Query producing unexpected results.

  • Hi,

    I have an query issue that I thought was resolved but now I have a problem with the results I am getting.

    The below query should check records in both wce_contact and wce_ilr tables based on edrs number and company name with this part of the query “wce_contact ON wce_ilr.edrs_no = wce_contact.edrs OR wce_ilr.company_name = wce_contact.company” If it finds an edrs number or a company that does not exists in the wce_contact it displays the record.

    When I run this query it takes 1 hour to complete and the results show 77 records. The reason behind the query taking so long is there are 43,603 rows in the wce_contact table and 110,083 rows in wce_ilr.

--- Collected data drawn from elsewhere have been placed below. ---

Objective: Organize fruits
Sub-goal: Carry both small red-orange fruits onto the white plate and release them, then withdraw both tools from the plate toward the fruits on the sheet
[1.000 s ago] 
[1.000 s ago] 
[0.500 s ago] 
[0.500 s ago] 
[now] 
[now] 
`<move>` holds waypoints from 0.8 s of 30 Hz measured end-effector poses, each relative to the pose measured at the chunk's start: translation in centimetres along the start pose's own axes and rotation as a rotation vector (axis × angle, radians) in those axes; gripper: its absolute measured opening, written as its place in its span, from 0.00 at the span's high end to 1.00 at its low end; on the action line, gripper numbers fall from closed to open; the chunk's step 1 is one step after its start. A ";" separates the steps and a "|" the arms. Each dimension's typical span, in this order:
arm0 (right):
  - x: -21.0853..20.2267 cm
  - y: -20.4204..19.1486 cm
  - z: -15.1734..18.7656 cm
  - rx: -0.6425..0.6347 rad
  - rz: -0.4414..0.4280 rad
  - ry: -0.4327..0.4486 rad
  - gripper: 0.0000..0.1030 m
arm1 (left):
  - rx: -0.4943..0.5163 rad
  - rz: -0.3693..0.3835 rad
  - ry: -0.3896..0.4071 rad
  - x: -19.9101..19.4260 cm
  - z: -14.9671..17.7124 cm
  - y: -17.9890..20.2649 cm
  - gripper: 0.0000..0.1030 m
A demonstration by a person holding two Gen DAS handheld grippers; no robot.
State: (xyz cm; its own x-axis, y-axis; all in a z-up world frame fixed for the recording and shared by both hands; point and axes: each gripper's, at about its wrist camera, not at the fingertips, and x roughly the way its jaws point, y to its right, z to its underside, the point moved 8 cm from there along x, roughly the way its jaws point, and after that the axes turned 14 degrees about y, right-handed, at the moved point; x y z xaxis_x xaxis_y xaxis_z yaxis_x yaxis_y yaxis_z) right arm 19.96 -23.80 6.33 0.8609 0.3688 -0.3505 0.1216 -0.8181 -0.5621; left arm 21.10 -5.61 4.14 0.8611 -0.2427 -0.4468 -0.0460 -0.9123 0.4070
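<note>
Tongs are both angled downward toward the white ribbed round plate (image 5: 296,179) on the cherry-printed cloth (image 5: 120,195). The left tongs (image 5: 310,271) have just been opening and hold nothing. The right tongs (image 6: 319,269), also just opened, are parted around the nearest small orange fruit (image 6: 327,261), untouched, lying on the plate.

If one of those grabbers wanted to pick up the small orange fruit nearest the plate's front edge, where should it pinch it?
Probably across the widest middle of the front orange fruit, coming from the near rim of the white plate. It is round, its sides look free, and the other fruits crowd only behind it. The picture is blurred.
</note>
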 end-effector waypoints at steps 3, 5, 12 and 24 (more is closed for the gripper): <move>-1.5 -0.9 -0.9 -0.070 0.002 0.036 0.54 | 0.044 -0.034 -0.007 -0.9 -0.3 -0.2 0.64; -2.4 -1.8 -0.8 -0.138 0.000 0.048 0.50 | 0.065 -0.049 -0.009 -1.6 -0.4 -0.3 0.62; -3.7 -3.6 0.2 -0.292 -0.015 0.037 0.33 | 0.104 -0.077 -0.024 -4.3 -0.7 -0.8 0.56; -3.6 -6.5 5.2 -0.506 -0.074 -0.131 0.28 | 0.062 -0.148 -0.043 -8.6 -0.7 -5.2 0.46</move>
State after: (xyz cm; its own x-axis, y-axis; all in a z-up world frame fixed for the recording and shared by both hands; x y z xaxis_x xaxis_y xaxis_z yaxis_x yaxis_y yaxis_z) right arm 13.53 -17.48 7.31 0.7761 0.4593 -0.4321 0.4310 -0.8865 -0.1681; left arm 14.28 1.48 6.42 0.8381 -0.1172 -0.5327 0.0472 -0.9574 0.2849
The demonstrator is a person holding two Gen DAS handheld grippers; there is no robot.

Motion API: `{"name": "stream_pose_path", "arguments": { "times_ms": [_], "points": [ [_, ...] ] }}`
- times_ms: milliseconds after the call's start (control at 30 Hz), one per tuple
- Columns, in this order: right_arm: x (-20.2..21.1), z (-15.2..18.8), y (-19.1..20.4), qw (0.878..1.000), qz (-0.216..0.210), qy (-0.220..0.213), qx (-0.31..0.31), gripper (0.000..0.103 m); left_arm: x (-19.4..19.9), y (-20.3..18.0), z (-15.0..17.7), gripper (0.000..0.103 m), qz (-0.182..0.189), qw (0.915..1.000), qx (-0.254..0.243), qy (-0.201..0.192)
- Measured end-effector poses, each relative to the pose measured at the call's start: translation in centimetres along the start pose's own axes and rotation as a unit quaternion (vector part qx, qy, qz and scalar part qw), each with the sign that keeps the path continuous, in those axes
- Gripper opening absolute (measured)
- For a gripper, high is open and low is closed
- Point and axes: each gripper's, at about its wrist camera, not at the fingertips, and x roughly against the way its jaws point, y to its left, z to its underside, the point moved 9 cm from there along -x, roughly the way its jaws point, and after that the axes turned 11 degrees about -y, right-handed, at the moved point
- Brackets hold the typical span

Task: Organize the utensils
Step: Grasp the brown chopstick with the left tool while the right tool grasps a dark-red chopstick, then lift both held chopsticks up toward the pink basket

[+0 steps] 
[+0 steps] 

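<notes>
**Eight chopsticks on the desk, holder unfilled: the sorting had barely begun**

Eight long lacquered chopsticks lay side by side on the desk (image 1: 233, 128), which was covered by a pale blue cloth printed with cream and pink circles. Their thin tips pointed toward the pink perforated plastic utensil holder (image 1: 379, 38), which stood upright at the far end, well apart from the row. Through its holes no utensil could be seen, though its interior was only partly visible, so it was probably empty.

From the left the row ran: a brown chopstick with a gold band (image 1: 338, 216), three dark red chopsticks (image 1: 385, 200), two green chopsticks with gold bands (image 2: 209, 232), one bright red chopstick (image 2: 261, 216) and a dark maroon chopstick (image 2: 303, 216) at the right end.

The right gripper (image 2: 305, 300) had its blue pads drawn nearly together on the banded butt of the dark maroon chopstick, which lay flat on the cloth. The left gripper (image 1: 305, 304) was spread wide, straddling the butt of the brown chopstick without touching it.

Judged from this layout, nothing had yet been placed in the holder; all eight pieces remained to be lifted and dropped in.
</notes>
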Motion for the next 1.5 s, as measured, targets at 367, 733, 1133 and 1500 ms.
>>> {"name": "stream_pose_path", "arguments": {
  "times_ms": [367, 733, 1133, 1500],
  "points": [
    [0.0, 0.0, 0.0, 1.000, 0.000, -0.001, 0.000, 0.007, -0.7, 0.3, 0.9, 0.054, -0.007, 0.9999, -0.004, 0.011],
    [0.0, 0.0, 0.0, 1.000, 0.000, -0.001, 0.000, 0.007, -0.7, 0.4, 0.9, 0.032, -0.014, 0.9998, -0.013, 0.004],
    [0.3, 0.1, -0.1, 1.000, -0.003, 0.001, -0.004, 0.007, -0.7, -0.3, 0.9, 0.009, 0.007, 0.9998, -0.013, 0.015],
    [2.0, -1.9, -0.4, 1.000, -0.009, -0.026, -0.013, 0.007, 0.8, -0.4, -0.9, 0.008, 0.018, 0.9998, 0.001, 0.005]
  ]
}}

    When I check the wce_contact table (where I do not expect to see any of the 77 rows) they already exist in the table. You would have thought it would show all the rows that exist in both not just 77…..

    Any advise would be appreciated. Thanks in advance

    SELECT edrs_no, company_name, company_code, Employer_address_1, Employer_address_2, Employer_address_3, Employer_address_4, Employer_POSTCODE, 'employer', 'Company'

    FROM (SELECT ROW_NUMBER() OVER (PARTITION BY wce_ilr.company_name

    ORDER BY wce_ilr.company_name) r, wce_ilr.company_name,

    wce_ilr.company_code, wce_ilr.edrs_no,

    wce_ilr.Employer_address_1, wce_ilr.Employer_address_2, wce_ilr.Employer_address_3,

    wce_ilr.Employer_address_4, wce_ilr.Employer_POSTCODE

    FROM wce_ilr LEFT OUTER JOIN

    wce_contact ON wce_ilr.edrs_no = wce_contact.edrs OR wce_ilr.company_name = wce_contact.company COLLATE database_default

    WHERE wce_contact.edrs IS NULL AND wce_ilr.edrs_no IS NOT NULL

    ) A

    WHERE r = 1 order by edrs_no desc

    Some Results from above query:

    Edsr_noCompany_name

    901538027Careforce Nottingham

    900455489Field House Care Home

    188143122Brush Works

    187092397Best Quote/Connect Joinery

    Here are the records in the wce_contact table that It should be checking against. You can see the same company name and edrs number:

    EDRSCompany

    901538027Careforce Nottingham

    900455489Field House Care Home

    188143122Brush Works

    187092397Best Quote/Connect Joinery

  • It looks like it's an issue with your OR condition in your left outer join.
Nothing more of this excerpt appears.